Tropico 4 is one of many upcoming games on display at the 2011 Electronic Entertainment Expo, and we had a chance to take an updated look at this Caribbean island simulator sequel. The game itself is practically done. Kalypso representatives suggest "It's about 90 percent done already--now [Kalypso] is just adding more polish."
Tropico already looks like a finished game, though it also bears a strong resemblance to Tropico 3's modeling of tiny capital cities full of tiny Tropicans going about their business. But this time around, Tropico 4 will have many new features, such as "more than a half-dozen" disasters--including oil tanker spills, tsunamis, and volcanic eruptions--that will occur in certain spots during the campaign and randomly in the game's freeform sandbox mode (with the ability to set them to occur more or less frequently). Plus, the islands in Tropico will be "three to four times as big" as those in the previous game.
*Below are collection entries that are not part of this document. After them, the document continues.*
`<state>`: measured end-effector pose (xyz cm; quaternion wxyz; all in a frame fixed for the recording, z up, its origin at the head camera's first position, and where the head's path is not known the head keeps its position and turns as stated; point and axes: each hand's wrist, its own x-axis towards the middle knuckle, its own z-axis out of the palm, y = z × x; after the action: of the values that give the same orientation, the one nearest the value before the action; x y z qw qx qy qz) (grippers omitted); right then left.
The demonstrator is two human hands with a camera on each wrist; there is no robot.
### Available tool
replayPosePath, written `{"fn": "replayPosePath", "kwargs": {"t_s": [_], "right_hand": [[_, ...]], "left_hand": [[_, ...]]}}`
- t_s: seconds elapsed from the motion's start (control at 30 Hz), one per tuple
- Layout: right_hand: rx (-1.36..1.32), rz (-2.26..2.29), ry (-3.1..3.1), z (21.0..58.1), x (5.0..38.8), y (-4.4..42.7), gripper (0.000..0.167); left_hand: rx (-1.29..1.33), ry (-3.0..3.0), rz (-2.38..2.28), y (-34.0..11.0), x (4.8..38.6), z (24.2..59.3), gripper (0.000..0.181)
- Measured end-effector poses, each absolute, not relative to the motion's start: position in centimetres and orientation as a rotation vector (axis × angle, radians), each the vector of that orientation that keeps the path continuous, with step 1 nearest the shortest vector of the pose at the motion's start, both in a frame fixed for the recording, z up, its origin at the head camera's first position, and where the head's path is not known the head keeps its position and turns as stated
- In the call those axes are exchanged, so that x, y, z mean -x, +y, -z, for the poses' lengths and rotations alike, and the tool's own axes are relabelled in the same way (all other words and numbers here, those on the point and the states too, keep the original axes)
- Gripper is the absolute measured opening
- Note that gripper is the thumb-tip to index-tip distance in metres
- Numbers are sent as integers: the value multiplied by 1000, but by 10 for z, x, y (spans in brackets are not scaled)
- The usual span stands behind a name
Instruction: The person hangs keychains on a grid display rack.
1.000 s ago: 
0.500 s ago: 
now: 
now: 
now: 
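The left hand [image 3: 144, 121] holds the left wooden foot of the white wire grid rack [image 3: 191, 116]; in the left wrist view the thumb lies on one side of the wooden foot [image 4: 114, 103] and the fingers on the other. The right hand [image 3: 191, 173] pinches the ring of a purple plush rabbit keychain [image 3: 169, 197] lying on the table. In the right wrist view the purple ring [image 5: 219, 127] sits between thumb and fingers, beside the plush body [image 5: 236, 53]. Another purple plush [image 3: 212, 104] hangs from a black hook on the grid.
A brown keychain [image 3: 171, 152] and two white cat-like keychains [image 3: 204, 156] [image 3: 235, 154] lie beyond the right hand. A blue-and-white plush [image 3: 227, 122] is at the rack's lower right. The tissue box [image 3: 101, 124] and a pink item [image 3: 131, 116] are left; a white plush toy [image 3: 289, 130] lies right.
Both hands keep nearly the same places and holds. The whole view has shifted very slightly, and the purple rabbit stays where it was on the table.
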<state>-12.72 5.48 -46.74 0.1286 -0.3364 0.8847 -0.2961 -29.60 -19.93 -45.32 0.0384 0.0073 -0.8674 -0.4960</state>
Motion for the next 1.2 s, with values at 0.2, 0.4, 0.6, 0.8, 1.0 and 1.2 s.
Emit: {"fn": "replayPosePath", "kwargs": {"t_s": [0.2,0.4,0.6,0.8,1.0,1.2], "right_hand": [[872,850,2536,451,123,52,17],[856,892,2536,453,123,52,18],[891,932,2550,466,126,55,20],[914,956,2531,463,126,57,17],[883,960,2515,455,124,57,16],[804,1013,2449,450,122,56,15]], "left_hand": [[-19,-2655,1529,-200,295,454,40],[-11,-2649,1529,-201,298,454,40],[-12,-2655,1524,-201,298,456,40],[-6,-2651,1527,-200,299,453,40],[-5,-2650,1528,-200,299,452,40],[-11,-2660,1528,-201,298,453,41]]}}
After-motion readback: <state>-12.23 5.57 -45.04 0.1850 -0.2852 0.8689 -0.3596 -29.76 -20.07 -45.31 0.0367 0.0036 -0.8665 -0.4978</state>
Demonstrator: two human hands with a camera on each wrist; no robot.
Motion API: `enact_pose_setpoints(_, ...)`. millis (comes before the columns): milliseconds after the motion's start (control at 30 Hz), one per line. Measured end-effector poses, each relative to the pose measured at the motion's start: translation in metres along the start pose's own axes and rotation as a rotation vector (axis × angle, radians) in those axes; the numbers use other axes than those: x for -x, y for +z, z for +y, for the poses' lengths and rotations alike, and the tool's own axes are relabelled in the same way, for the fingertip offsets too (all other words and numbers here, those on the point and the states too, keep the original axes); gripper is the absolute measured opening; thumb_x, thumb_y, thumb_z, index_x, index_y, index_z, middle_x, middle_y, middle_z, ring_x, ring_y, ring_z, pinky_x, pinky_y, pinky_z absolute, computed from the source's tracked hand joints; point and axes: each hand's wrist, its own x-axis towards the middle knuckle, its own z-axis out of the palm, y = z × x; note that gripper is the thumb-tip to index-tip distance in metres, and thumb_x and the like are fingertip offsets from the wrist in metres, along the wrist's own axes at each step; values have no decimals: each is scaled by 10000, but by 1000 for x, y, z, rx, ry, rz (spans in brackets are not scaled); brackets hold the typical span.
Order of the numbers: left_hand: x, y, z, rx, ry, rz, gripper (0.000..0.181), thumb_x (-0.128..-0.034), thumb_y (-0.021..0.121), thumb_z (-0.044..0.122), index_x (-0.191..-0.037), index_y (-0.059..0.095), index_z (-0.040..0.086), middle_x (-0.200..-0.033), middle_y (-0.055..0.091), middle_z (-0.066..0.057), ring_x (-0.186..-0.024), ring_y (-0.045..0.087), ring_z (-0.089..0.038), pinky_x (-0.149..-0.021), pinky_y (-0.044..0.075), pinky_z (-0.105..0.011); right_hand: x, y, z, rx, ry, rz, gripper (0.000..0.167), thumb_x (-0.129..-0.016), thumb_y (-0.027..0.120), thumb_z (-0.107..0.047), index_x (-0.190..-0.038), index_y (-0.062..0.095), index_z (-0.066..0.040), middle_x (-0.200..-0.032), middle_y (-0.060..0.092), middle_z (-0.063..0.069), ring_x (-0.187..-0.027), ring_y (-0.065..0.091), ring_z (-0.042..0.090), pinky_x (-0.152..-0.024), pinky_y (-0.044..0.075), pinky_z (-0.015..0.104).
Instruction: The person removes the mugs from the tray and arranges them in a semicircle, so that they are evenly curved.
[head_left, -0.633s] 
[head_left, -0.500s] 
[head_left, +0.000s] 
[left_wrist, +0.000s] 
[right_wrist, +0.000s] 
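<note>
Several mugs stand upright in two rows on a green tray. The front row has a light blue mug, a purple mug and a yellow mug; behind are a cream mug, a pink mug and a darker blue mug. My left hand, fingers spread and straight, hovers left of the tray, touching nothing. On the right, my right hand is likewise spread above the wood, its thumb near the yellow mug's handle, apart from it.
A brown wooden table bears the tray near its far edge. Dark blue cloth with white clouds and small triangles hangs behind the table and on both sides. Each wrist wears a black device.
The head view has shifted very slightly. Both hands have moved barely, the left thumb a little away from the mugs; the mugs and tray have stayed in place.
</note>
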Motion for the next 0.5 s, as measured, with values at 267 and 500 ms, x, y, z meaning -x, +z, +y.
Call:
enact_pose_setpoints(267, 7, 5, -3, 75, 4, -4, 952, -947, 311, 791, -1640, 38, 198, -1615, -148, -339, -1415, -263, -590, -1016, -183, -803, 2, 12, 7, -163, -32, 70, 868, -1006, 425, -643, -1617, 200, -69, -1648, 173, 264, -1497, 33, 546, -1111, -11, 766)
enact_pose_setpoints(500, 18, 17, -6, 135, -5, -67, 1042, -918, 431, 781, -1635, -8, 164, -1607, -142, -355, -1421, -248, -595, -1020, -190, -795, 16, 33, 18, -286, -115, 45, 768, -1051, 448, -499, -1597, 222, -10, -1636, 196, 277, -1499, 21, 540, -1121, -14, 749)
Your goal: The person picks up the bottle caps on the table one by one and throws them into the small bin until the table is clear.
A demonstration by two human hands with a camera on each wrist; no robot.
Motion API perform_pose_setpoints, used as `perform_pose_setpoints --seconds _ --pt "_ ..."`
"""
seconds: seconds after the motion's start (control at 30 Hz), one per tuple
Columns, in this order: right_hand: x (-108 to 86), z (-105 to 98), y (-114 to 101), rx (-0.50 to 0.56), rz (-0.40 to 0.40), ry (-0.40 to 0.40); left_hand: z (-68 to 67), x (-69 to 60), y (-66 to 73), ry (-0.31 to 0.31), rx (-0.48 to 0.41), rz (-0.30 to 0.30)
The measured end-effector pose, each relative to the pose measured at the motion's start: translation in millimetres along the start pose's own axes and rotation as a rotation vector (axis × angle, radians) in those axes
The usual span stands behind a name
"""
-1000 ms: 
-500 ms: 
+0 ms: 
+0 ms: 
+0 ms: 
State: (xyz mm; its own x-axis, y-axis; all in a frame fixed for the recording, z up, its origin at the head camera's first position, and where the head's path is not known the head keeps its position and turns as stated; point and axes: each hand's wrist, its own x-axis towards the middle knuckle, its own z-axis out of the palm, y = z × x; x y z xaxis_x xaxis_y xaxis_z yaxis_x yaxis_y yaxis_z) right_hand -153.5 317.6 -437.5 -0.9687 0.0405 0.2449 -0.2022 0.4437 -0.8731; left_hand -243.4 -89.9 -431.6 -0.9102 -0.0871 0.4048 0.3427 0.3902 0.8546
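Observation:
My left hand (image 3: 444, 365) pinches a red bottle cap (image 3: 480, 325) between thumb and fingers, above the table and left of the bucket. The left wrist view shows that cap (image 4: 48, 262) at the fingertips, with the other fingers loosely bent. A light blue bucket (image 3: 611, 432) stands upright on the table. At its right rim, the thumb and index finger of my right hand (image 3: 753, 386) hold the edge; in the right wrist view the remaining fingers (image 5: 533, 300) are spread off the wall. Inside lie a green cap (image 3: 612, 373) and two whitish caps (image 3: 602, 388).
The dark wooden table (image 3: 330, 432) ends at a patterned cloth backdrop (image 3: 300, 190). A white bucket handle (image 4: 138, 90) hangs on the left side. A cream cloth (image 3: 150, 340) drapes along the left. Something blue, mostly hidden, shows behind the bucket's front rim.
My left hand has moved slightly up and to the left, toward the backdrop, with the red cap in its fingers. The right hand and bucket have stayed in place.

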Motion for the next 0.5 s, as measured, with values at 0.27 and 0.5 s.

In addition, Tropico 4 will have many new buildings and improvements at the request of fans. These include tourist-attracting carnival rides; a firehouse; a nuclear power plant; a stock exchange; and the council of ministers, from which you may recruit educated (or not-so-educated) Tropicans to become special government advisors if you're a democratic sort. Then again, if you prefer to follow the lead of the mid-20th-century Soviet Union and go communist, you can convert the structure to become the "People's Committee," or you can just drop the facade and convert it to a full-on military junta. Of course, your nation's political leanings will earn you either favor or mistrust with the game's two mid-20th-century superpowers--the Soviets and the Americans--but once your game passes beyond the 1980s, the USSR's influence will diminish and new players will enter Tropico 4's world stage. China will appear as a commerce-minded superpower looking to set up trade deals; the Middle East will take great interest in any oil-related transactions you happen to make (particularly those that undercut its prices), and Europe will be strongly concerned with moral issues.
If that weren't enough, Tropico 4 is adding even more stuff to do in the form of random objectives, which will pop up periodically from various buildings, representatives, or foreign powers. These missions are entirely optional but often quite profitable, so they may be worth your while and will provide a change of pace from the usual maintenance on which you'll be focusing. And finally, Tropico 4's social media features have been implemented into the game. These let you take a screenshot of your island at any moment and upload it with a brief blurb to Facebook or Twitter. In addition, the game will use Facebook to assemble a rankings ladder that will let you compare your island's progress and your achievements against those of your friends. Tropico 4 will have everything you liked about Tropico 3 and more of it, along with tons of new stuff. The game will be released simultaneously on the PC and the Xbox 360 this August.